* Collection entries

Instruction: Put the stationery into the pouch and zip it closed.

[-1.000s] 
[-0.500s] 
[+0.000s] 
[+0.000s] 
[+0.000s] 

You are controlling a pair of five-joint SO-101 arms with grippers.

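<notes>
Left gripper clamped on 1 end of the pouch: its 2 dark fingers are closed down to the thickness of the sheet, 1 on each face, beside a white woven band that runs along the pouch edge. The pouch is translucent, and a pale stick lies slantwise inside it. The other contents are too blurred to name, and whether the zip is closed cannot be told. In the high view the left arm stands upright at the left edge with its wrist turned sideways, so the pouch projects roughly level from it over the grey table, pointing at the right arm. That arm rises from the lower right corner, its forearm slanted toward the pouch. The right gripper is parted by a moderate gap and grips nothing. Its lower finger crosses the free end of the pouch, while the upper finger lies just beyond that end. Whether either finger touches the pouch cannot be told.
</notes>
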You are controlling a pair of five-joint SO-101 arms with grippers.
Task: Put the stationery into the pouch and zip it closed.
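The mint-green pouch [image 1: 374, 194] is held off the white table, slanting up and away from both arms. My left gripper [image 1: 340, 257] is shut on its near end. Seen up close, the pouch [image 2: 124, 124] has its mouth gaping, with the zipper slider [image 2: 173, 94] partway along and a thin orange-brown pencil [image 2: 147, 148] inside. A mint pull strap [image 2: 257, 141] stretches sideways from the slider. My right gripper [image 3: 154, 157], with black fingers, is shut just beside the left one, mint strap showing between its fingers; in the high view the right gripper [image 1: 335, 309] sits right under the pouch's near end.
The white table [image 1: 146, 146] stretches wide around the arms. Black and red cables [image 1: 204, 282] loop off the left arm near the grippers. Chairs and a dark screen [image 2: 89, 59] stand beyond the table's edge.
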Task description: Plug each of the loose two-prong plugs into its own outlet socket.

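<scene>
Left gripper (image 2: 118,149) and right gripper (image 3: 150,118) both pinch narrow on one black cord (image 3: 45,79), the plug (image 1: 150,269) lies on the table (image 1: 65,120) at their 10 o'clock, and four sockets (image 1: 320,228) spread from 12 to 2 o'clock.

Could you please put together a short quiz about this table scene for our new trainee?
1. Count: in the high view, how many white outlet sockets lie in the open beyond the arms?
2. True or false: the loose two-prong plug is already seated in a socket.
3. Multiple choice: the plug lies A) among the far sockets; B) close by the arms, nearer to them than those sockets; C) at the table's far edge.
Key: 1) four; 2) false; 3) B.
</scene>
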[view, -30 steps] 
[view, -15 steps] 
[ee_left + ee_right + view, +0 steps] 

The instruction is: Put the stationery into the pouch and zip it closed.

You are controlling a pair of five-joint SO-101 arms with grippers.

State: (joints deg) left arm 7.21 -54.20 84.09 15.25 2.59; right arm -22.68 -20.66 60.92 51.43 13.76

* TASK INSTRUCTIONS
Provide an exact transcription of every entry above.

* EXERCISE OUTPUT
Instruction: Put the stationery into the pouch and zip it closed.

[-1.000s] 
[-0.500s] 
[+0.000s] 
[+0.000s] 
[+0.000s] 

You are controlling a pair of five-joint SO-101 arms with grippers.

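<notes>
Left gripper clamped on 1 end of the pouch: its 2 dark fingers are closed down to the thickness of the sheet, 1 on each face, beside a white woven band that runs along the pouch edge. The pouch is translucent, and a pale stick lies slantwise inside it. The other contents are too blurred to name, and whether the zip is closed cannot be told. In the high view the left arm stands upright at the left edge with its wrist turned sideways, so the pouch projects roughly level from it over the grey table, pointing at the right arm. That arm rises from the lower right corner, its forearm slanted toward the pouch. The right gripper is parted by a moderate gap and grips nothing. Its lower finger crosses the free end of the pouch, while the upper finger lies just beyond that end. Whether either finger touches the pouch cannot be told.
</notes>
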You are controlling a pair of five-joint SO-101 arms with grippers.
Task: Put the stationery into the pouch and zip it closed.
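The mint-green pouch [image 1: 374, 194] is held off the white table, slanting up and away from both arms. My left gripper [image 1: 340, 257] is shut on its near end. Seen up close, the pouch [image 2: 124, 124] has its mouth gaping, with the zipper slider [image 2: 173, 94] partway along and a thin orange-brown pencil [image 2: 147, 148] inside. A mint pull strap [image 2: 257, 141] stretches sideways from the slider. My right gripper [image 3: 154, 157], with black fingers, is shut just beside the left one, mint strap showing between its fingers; in the high view the right gripper [image 1: 335, 309] sits right under the pouch's near end.
The white table [image 1: 146, 146] stretches wide around the arms. Black and red cables [image 1: 204, 282] loop off the left arm near the grippers. Chairs and a dark screen [image 2: 89, 59] stand beyond the table's edge.
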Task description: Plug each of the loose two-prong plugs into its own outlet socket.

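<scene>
Left gripper (image 2: 118,149) and right gripper (image 3: 150,118) both pinch narrow on one black cord (image 3: 45,79), the plug (image 1: 150,269) lies on the table (image 1: 65,120) at their 10 o'clock, and four sockets (image 1: 320,228) spread from 12 to 2 o'clock.

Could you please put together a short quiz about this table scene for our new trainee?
1. Count: in the high view, how many white outlet sockets lie in the open beyond the arms?
2. True or false: the loose two-prong plug is already seated in a socket.
3. Multiple choice: the plug lies A) among the far sockets; B) close by the arms, nearer to them than those sockets; C) at the table's far edge.
Key: 1) four; 2) false; 3) B.
</scene>
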[view, -30 steps] 
[view, -15 steps] 
[ee_left + ee_right + view, +0 steps] 

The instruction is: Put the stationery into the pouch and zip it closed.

You are controlling a pair of five-joint SO-101 arms with grippers.

State: (joints deg) left arm 7.21 -54.20 84.09 15.25 2.59; right arm -22.68 -20.66 60.92 51.43 13.76

Nothing more is required for this answer.